The media do, however, obey certain rules and there are many schools of thought about what they should do and how they should do it. Often the least relevant are those which counsel from the outside. Picture the media, and you are picturing less a science than an art. One cannot compare journalists to doctors, but to musicians, the lowest category of whom play on pavements, the highest in grand concert halls, and some to small elitist chamber music audiences. That’s what the journalists’ profession is, and that’s how it should be. It’s up to us to make do with what there is. And I do not believe we should even try to think about wanting to change it.

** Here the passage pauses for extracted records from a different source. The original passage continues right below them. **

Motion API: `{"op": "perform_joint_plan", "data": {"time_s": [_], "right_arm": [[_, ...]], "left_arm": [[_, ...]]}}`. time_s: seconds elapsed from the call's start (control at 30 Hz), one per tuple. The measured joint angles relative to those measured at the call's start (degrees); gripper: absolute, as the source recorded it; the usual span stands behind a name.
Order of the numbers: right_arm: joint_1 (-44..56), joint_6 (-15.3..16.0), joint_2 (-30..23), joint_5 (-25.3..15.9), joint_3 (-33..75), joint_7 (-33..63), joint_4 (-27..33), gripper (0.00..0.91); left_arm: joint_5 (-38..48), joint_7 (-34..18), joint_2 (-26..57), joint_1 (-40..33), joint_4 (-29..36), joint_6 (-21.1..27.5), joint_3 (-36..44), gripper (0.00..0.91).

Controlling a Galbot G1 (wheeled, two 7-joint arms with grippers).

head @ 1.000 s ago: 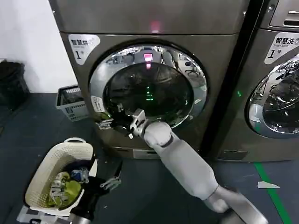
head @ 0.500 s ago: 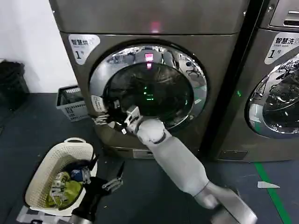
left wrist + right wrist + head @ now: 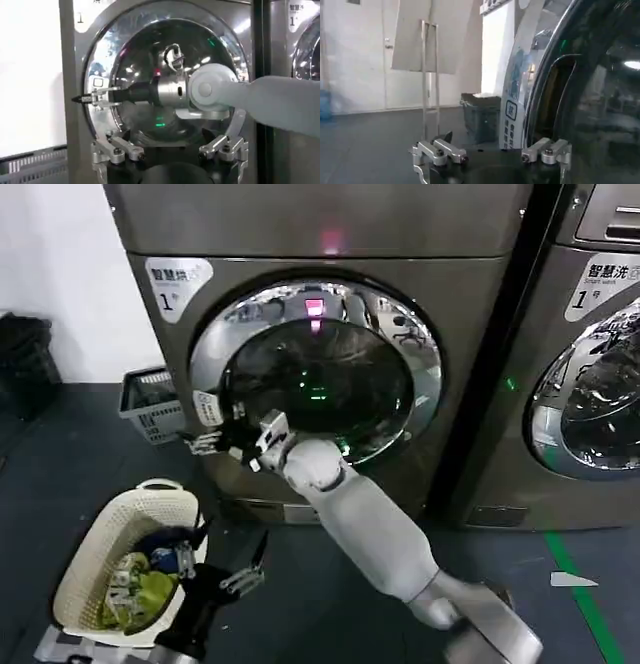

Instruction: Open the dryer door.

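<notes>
Chrome ring on the dryer door (image 3: 315, 374) looks slick and stiff, so I'd pull at its left edge. My right claw (image 3: 205, 444) is there, fingers spread, gripping nothing. Left claw (image 3: 245, 576) hangs open down by the laundry basket (image 3: 125, 524) on the floor.

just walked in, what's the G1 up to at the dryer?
It is working on the dryer door. The right gripper is at the door's left rim, near the small sticker there, with the right arm reaching across the front of the glass. The door looks barely off shut, if at all. The left gripper hangs low and open near the floor, beside the laundry basket, facing the machine.
</notes>
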State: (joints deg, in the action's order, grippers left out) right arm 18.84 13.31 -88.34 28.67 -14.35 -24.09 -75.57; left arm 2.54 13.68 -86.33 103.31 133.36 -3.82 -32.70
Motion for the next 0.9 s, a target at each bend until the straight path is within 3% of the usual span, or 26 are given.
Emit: {"op": "perform_joint_plan", "data": {"time_s": [0.2, 0.47, 0.9], "right_arm": [[0.4, 2.3, 1.4, 3.7, -0.4, -1.9, -2.3, 0.907], [1.5, 1.4, 2.8, 5.6, -1.1, -4.2, -4.6, 0.907], [2.0, 0.9, 5.0, 5.7, -1.2, -9.3, -7.4, 0.907]], "left_arm": [[0.4, 2.2, 0.4, 0.0, -0.1, 1.4, -1.6, 0.907], [-0.6, 1.5, 0.6, -0.9, 0.6, 4.7, -4.2, 0.907], [1.8, 1.6, 1.6, -2.6, 3.3, 15.9, -10.5, 0.907]]}}
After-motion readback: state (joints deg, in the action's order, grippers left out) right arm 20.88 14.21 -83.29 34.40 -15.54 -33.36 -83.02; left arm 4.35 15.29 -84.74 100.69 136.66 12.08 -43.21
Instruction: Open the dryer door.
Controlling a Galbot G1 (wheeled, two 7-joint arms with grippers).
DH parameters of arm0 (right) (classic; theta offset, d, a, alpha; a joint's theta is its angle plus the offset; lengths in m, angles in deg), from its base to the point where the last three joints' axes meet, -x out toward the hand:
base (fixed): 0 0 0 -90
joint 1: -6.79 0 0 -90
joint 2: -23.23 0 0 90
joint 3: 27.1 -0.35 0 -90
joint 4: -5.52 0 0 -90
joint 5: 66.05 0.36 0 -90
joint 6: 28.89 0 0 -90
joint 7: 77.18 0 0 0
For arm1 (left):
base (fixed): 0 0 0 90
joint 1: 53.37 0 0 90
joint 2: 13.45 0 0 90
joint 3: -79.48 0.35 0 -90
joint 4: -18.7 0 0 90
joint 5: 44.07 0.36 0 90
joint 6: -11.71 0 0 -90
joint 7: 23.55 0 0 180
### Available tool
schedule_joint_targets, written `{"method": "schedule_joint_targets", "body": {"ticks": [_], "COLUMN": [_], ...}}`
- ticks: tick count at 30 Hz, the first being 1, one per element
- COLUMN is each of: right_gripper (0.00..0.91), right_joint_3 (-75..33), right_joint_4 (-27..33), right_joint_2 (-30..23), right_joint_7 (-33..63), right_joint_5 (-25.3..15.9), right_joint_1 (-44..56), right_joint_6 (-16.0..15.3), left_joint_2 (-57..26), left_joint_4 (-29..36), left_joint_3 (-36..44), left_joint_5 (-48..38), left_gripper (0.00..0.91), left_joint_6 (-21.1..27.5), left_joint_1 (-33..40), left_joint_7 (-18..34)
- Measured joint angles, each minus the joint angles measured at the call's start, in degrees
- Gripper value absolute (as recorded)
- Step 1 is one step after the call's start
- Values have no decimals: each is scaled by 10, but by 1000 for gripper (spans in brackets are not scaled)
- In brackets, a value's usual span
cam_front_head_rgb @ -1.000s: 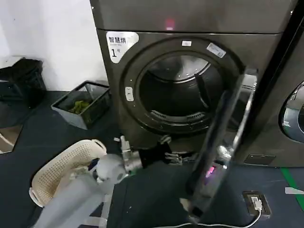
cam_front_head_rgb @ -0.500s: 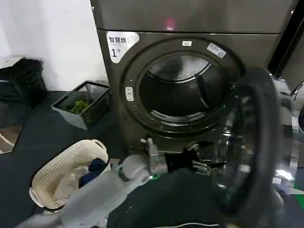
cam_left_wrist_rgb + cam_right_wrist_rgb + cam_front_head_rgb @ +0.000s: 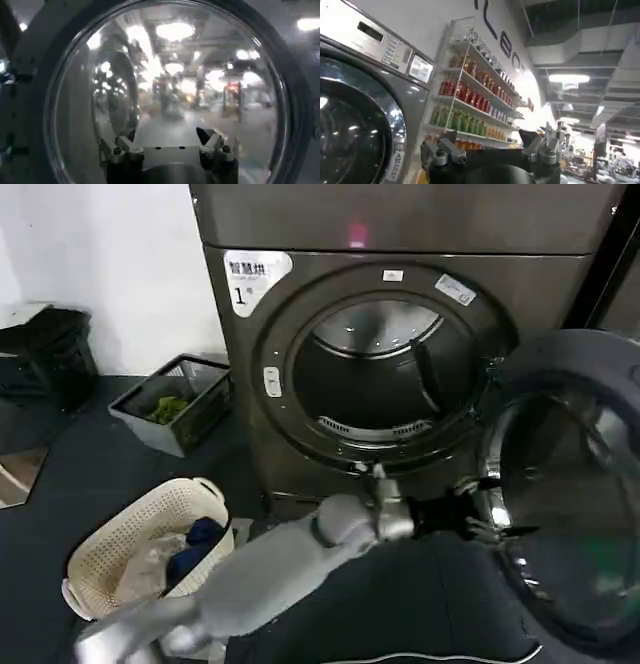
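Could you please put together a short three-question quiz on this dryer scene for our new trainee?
1. True or false: the dryer door is swung open, leaving the drum opening uncovered.
2. Which gripper is at the door's inner edge? A) left gripper B) right gripper
3. Fill in: the white label on the dryer shows the number ___.

Key: 1 true. 2 A; the left gripper reaches the door's inner side, fingers apart in the left wrist view, while the right gripper, also open, is held away facing a neighbouring machine and shelves. 3 is "1".

A white label (image 3: 256, 277) on the dryer (image 3: 400, 334) front reads "1" under Chinese characters; wall letters (image 3: 496, 31) read roughly "LBO"
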Motion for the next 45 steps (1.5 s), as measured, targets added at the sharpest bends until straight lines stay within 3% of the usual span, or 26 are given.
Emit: {"method": "schedule_joint_targets", "body": {"ticks": [4,8,27,39,45], "right_gripper": [907,907,907,907,907], "right_joint_3": [-8,-17,-31,-17,-14], "right_joint_4": [-3,-11,-12,-11,-15], "right_joint_2": [0,1,14,18,22], "right_joint_7": [-11,6,10,3,-2], "right_joint_5": [-1,-5,-9,-13,-13], "right_joint_1": [4,1,2,-4,-6], "right_joint_6": [31,41,47,55,56], "left_joint_2": [36,69,93,94,94], "left_joint_4": [-39,-66,-181,-158,-121], "left_joint_3": [1,4,0,1,8], "left_joint_5": [6,44,71,64,17], "left_gripper": [907,907,907,907,907], "left_joint_6": [0,-15,-52,-168,-232], "left_joint_1": [10,9,30,20,10], "left_joint_7": [3,26,71,90,133]}}
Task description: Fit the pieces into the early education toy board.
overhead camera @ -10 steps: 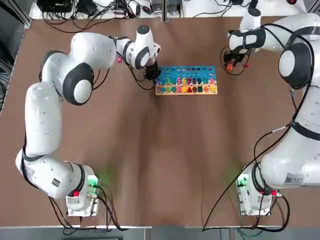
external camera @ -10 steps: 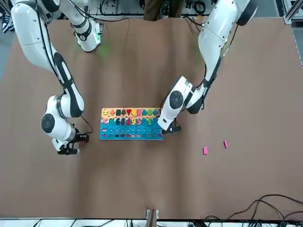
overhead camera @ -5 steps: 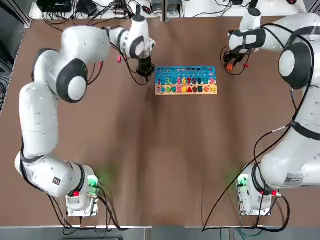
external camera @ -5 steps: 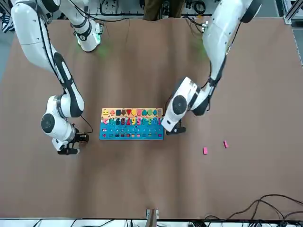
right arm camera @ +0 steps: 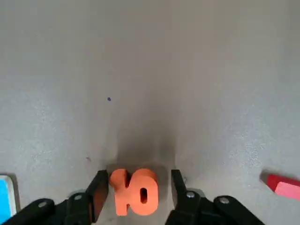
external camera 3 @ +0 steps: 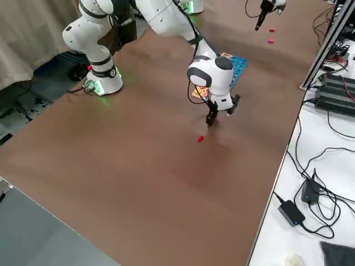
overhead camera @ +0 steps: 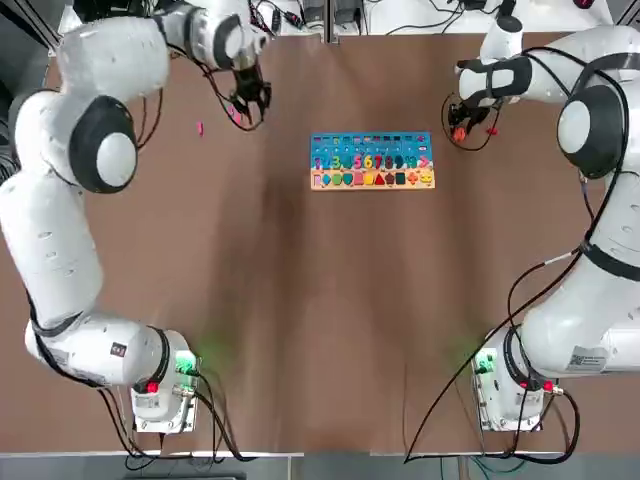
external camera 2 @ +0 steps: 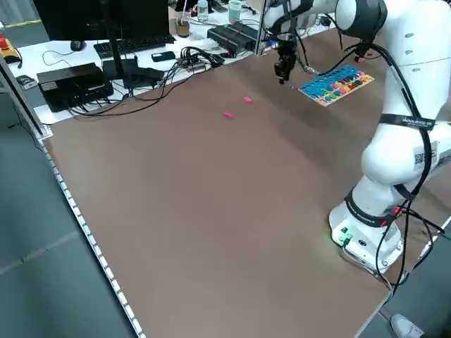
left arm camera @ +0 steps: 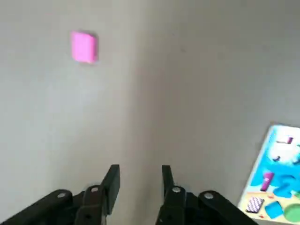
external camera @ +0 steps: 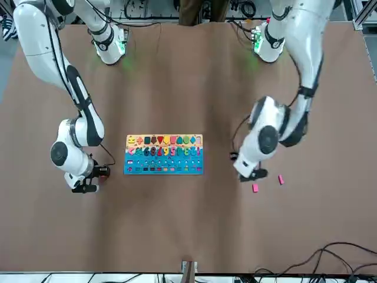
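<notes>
hovering my left gripper (left arm camera: 138, 180), fingers apart and empty, near a pink piece (left arm camera: 84, 46), well left of the toy board (overhead camera: 371, 160). my right gripper (right arm camera: 136, 187) is straddling the orange "10" piece (right arm camera: 134, 191) right of the board, fingers parted around it.

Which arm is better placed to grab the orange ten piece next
The right. Its gripper already has its open fingers on either side of the orange ten piece on the table, while the left gripper is across the board, near the pink pieces.

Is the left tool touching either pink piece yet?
Apart. In the left wrist view the left tool stands open on bare table, with one pink piece well clear of its fingertips.
</notes>
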Robot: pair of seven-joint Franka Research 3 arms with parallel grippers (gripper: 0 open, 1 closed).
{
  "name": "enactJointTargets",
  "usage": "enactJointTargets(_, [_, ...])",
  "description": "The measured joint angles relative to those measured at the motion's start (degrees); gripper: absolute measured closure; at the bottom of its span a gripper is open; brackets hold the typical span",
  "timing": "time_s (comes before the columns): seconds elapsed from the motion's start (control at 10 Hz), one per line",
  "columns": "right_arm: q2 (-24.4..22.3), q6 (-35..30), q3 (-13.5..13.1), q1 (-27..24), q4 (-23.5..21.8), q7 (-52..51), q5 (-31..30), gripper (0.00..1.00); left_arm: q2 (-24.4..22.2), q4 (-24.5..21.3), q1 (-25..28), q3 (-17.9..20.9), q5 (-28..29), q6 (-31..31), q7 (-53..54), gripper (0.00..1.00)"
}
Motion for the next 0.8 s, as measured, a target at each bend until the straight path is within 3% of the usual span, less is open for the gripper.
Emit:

Too many people want to change/control the media. People we neither know nor trust. If we want humanitarian principles and practices to flourish and be respected, we need to be able not only to explain them but to underscore their relevance. One of the tools available to us to achieve this is the press, a credible press. We must not join in with those who, for whatever reasons, honourable or not, seek to subvert its inner mechanics; we cannot make the press natural allies of humanitarian action, we can make it only the truthful carrier of our stories and sentiments. As one strong-minded British media boss said “I don’t want fans with type-writers”. Inde ed, by getting too involved in a story, a journalist loses his or her independence of mind and expression. I fear that any attempt to tie the press to a somewhat wispy convergence of interests may subordinate and ultimately discredit those who must always be free to call upon any one of us, individuals or institutions, to account for our actions, expenditure and policy statements. That way the press remains credible and, providing we do our job properly, so do we. Precisely that is the victims’ interest. And, finally, to respond to our irate head of delegation quoted at the outset on a subject not tackled by Larry Minear & Co, I would say: “Patience, all in due course”. The very fact that journalists use our institution is an acknowledgement of it as an efficient component of the “crisis triangle”.